Nucleophilic radiosynthesis of 2-[18F]fluoro-2-deoxy-D-galactose from Talose triflate and biodistribution in a porcine model

Abstract

Introduction: The galactose analogue 2-[(18)F]fluoro-2-deoxy-D-galactose (FDGal) is a promising positron emission tomography (PET) tracer for studies of regional differences in liver metabolic function and for clinical evaluation of patients with liver cirrhosis and patients undergoing treatment of liver diseases. However, there is an unmet need for routine production of FDGal from readily available starting material. In this study, we present the preparation of FDGal with high radiochemical purity and in amounts sufficient for clinical investigations from commercially available Talose triflate (1,3,4,6-tetra-O-acetyl-2-O-trifluoromethanesulfonyl-β-D-talopyranose). In addition, the biodistribution of FDGal in the pig is presented.

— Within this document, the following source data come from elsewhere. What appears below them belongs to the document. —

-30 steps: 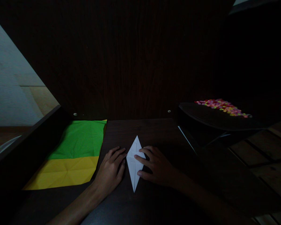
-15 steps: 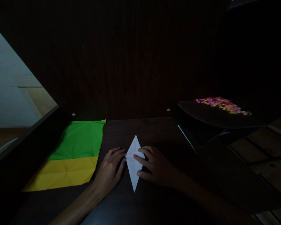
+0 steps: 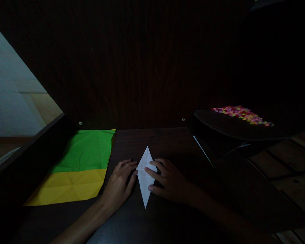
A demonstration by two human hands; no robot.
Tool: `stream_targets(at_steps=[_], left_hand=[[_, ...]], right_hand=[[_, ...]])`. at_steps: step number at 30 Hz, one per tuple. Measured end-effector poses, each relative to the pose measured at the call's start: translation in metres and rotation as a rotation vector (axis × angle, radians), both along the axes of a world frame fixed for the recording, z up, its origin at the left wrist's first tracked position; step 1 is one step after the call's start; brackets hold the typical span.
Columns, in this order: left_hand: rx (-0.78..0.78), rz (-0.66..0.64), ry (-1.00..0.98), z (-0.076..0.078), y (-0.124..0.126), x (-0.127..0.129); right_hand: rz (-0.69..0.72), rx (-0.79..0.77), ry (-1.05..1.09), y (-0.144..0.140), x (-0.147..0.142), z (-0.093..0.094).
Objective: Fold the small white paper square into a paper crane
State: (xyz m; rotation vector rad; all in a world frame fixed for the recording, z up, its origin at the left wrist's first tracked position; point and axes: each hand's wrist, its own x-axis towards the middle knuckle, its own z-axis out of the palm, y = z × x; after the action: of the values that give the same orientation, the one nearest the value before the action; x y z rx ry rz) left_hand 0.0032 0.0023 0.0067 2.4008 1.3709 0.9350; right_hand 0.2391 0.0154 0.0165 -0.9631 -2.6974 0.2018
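Left hand [image 3: 120, 181] and right hand [image 3: 169, 179] touch creased white paper [image 3: 144, 181]

The folded paper [image 3: 143, 183] is plain white, the larger paper [image 3: 88, 149] green and yellow, the desk [image 3: 132, 140] dark brown, the small pieces [image 3: 241, 113] mottled pink, red and yellow.

Dark wood-grain table [image 3: 152, 137]; white folded paper [image 3: 143, 181], narrow diamond shape, lies flat mid-table; to its left, creased yellow paper [image 3: 73, 186] with creased green paper [image 3: 86, 150] overlapping it.
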Motion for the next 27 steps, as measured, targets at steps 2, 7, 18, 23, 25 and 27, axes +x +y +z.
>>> stream_targets(at_steps=[2,7,18,23,25,27], left_hand=[[0.0,0.004,-0.003,-0.0001,-0.0004,0.0],[0.003,-0.005,-0.012,-0.0004,-0.0002,0.0002],[-0.004,-0.025,-0.039,0.002,-0.0007,0.0003],[0.001,-0.021,-0.045,0.0006,-0.0003,0.0003],[-0.002,-0.028,-0.053,0.0008,-0.0001,0.0003],[-0.006,-0.032,-0.063,0.0015,-0.0001,0.0005]], right_hand=[[0.001,0.0,-0.009,-0.0001,0.0001,0.0005],[-0.004,0.009,0.001,-0.0005,-0.0004,-0.0002],[0.006,0.009,0.019,0.0,-0.0015,0.0004],[0.014,0.004,0.014,-0.0005,-0.0022,0.0006],[0.021,0.006,0.015,-0.0006,-0.0026,0.0002],[0.028,0.005,0.015,-0.0008,-0.003,0.0003]])
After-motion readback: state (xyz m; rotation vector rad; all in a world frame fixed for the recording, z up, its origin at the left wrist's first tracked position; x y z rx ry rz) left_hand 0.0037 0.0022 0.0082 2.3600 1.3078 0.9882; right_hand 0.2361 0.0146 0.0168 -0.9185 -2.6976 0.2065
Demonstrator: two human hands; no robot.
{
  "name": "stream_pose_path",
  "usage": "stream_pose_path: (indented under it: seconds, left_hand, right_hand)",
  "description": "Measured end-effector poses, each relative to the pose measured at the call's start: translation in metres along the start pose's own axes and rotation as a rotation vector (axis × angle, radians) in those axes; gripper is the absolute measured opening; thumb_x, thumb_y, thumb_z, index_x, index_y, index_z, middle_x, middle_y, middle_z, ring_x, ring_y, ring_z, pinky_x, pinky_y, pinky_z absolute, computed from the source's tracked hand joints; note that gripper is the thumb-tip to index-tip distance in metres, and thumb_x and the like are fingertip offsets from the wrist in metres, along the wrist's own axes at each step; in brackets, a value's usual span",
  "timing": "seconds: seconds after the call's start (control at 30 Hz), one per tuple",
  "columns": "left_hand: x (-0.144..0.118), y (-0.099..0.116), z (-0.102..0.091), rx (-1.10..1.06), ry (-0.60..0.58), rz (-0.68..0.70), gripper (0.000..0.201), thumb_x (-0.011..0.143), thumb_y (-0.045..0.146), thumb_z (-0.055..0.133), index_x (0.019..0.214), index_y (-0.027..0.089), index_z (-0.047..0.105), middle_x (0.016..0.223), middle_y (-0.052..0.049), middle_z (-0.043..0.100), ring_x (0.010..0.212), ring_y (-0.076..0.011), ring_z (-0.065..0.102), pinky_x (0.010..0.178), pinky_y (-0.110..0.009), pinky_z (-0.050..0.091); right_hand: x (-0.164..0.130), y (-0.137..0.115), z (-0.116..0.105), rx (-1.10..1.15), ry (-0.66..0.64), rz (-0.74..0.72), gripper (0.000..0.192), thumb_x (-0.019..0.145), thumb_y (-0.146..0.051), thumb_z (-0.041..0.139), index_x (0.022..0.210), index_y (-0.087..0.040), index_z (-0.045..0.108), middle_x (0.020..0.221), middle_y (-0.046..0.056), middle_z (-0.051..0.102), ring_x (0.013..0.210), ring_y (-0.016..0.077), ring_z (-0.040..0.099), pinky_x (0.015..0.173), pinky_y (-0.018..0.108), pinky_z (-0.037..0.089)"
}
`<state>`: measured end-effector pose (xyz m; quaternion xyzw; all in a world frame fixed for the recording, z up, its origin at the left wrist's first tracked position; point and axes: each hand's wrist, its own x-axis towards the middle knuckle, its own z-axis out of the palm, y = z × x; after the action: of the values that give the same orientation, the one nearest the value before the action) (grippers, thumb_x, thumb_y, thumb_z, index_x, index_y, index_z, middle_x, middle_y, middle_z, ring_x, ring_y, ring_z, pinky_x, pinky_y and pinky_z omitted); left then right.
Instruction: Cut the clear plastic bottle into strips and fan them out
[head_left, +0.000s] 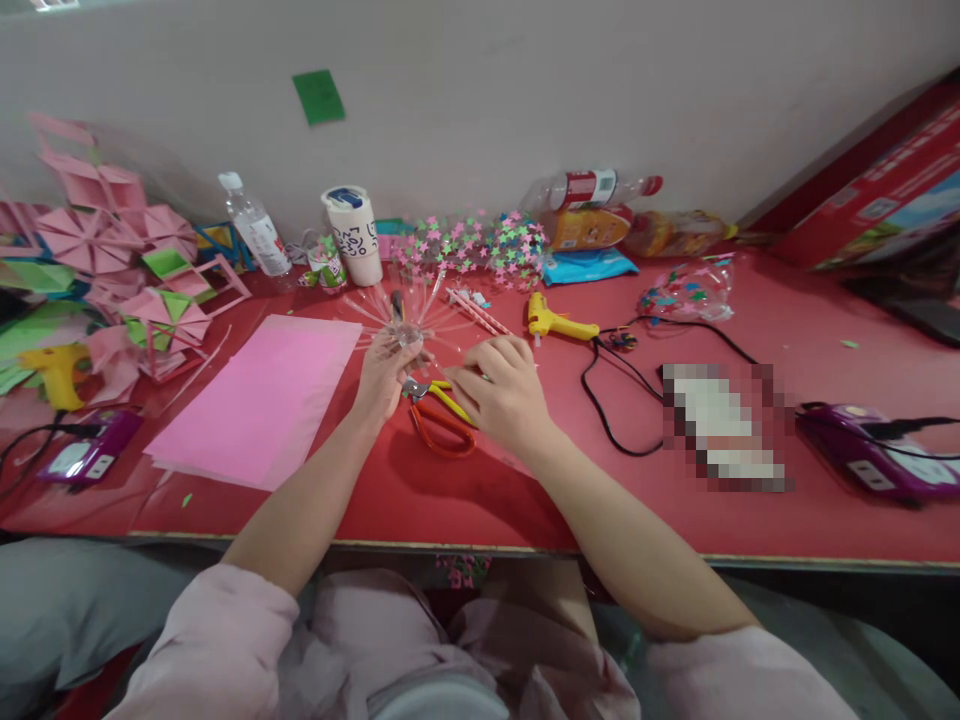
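My left hand (381, 375) is closed around the base of a clear plastic bottle piece (409, 335), whose thin cut strips fan outward like rays. Close by on the right, my right hand (504, 392) has its fingers pinched together near the strip ends. What they hold, if anything, is too small to make out. Below and between the hands lies a metal-headed hand tool with red and yellow handles (444, 440); whether it is one tool or two I cannot tell. Behind my right hand are pink-striped paper straws (480, 312).
Pink paper sheets (259, 400) lie left. A yellow glue gun (561, 322) with a black cord (611, 430) sits right. Star-decorated plastic (480, 248), a tumbler (354, 235) and bottles (255, 225) line the wall. Purple power strips (877, 450) and folded paper shapes (112, 230) flank the table.
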<state>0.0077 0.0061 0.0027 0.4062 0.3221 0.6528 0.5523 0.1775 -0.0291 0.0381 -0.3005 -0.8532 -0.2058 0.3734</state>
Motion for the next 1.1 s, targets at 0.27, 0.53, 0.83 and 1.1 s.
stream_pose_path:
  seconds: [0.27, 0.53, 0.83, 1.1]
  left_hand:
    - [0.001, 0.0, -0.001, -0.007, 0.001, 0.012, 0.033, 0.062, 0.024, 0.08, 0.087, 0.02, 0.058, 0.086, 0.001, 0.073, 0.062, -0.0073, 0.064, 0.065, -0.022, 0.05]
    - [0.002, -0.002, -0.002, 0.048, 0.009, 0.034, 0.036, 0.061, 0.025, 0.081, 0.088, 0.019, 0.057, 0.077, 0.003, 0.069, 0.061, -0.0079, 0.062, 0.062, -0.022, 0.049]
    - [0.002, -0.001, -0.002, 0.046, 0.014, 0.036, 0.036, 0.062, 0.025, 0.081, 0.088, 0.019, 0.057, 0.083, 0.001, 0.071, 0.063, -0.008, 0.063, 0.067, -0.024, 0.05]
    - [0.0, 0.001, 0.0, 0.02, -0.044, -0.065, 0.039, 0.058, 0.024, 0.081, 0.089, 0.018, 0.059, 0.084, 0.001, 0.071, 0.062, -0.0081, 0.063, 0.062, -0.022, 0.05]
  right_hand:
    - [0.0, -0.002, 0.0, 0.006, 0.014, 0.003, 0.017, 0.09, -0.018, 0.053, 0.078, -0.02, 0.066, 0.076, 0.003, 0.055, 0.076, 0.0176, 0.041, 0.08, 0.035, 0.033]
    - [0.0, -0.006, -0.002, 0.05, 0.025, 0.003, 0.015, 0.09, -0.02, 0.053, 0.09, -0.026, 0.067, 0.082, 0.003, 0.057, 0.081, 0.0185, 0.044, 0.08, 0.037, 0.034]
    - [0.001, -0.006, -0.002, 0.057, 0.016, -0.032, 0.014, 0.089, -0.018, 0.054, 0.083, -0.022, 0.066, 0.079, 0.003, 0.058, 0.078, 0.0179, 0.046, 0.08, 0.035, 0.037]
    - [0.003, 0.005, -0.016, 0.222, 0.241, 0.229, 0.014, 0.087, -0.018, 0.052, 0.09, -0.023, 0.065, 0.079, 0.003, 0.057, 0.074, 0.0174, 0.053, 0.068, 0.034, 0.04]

Methods: FDGal was prepared by nucleophilic fluorination of Talose triflate followed by basic hydrolysis. The entire synthesis was performed using the GE TRACERlab MX 2-[(18)F]fluoro-2-deoxy-D-glucose (FDG) synthesizer and existing methods for quality control of FDG were applied. Biodistribution of FDGal was studied by successive whole-body PET recordings of two anaesthetized 37-kg pigs.

Results: Up to 3.7 GBq sterile, pyrogen-free and no-carrier-added FDGal was produced with a radiochemical yield of 3.8±1.2% and a radiochemical purity of 98±1% (42 productions; yield is decay corrected). The adopted quality control methods for FDG were directly applicable for FDGal. Biodistribution studies in the pig revealed the liver and the urinary bladder as critical organs in terms of radiation dose.

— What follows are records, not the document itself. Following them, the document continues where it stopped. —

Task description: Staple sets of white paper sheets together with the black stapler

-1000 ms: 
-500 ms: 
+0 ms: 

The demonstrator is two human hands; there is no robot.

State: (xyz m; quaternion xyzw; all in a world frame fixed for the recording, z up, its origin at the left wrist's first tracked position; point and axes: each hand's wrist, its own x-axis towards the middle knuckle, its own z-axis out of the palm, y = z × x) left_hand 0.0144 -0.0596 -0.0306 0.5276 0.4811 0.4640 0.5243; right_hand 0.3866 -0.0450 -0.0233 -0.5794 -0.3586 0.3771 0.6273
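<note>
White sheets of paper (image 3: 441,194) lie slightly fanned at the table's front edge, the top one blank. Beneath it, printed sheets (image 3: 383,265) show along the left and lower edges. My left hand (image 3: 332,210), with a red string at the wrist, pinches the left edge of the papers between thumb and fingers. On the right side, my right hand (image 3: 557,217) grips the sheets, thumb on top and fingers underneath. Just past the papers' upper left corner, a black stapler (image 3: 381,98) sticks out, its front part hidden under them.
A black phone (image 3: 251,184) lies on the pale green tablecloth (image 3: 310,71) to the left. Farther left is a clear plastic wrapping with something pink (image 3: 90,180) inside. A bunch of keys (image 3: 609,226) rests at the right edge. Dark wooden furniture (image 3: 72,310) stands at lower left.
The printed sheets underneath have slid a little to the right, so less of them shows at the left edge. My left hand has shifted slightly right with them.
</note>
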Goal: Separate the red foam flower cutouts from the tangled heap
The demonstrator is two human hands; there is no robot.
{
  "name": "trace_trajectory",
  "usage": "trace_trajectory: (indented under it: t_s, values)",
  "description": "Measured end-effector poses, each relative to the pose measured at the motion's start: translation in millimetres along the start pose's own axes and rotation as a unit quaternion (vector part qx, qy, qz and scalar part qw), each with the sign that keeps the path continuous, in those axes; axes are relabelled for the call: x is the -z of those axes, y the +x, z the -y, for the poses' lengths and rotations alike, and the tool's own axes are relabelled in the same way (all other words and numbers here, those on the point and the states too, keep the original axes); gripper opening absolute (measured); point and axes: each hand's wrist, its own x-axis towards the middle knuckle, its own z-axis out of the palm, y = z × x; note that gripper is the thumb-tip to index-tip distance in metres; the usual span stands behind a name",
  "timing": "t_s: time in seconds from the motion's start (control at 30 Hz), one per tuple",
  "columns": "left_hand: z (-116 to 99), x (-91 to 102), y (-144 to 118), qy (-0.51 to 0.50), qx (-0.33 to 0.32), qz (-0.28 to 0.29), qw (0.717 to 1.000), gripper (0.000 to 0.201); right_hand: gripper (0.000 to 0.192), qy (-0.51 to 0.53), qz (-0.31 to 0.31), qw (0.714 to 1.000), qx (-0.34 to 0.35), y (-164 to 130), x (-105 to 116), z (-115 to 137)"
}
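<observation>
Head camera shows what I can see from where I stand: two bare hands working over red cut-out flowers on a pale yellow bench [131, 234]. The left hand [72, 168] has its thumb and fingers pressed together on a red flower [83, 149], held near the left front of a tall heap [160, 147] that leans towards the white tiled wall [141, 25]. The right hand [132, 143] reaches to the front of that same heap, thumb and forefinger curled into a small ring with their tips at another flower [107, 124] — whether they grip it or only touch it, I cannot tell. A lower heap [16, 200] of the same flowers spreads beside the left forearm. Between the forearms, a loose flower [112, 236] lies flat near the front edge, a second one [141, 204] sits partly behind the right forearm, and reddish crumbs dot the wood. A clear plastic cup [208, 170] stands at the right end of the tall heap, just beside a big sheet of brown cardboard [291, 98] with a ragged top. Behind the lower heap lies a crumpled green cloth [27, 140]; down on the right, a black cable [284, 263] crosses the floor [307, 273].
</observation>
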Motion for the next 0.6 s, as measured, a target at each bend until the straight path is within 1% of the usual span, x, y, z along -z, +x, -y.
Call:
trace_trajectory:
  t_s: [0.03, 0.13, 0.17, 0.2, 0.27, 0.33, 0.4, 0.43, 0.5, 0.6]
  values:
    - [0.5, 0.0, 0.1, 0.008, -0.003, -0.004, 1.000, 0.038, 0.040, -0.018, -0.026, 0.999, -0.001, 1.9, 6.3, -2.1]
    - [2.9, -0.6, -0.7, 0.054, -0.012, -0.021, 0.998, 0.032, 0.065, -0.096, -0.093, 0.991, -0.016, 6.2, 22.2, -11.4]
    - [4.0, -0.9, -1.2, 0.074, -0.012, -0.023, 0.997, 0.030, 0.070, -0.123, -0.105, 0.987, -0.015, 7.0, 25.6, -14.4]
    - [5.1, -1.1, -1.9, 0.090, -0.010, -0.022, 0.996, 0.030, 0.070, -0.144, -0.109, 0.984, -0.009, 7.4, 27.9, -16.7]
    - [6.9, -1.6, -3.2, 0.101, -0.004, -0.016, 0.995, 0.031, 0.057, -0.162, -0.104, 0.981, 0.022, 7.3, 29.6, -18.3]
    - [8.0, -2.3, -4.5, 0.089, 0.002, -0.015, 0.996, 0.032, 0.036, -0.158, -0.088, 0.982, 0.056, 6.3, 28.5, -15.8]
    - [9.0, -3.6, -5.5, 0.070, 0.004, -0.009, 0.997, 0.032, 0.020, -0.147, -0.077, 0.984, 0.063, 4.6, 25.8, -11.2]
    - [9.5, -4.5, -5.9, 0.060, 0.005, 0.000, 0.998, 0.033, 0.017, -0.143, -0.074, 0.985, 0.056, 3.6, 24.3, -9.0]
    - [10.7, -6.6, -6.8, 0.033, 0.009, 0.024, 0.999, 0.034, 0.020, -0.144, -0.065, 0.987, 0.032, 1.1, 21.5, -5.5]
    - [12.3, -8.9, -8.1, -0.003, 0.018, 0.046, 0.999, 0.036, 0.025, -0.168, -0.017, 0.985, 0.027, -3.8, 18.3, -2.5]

Conclusion: Commercially available Talose triflate is a suitable starting material for routine productions of FDGal. The presented radiosynthesis and quality control methods allow for the production of pure, no-carrier-added FDGal in sufficient amounts for clinical PET-investigations of the liver.

Fig. 1

Typical quality control HPLC chromatograms for FDGal. Black traces are signals from the electrochemical detector, while blue traces are signals from the radio-detector: (A) Chromatograms of final solution on Dionex Carbopac PA1. (B) Chromatograms of final solution spiked with authentic FDGal on Dionex Carbopac PA1. (C) Radio-chromatogram of final solution on amino sugar column.

Fig. 1

Typical quality control HPLC chromatograms for FDGal. Black traces are signals from the electrochemical detector, while blue traces are signals from the radio-detector: (A) Chromatograms of final solution on Dionex Carbopac PA1. (B) Chromatograms of final solution spiked with authentic FDGal on Dionex Carbopac PA1. (C) Radio-chromatogram of final solution on amino sugar column.

Fig. 2

FDGal PET image of mean radioactivity concentration recorded 52–115 min after injection of 155 MBq FDGal to Pig #1 (37 kg; anaesthesia was induced with midazolam and ketamine-HCl and maintained by isoflurane and O₂/N₂O). The image shows maximum intensity projections. The activities in the liver, kidneys and urine bladder were high compared with other organs.

Fig. 3

Radioactivity concentration time courses in various organs as indicated after intravenous administration of FDGal. Data was obtained from the experiment illustrated in Fig. 2 (without correction for decay) and extrapolated from pig (37 kg) to human (74 kg) data.

Scheme 1

Radiosynthesis of FDGal by nucleophilic fluorination of Talose triflate.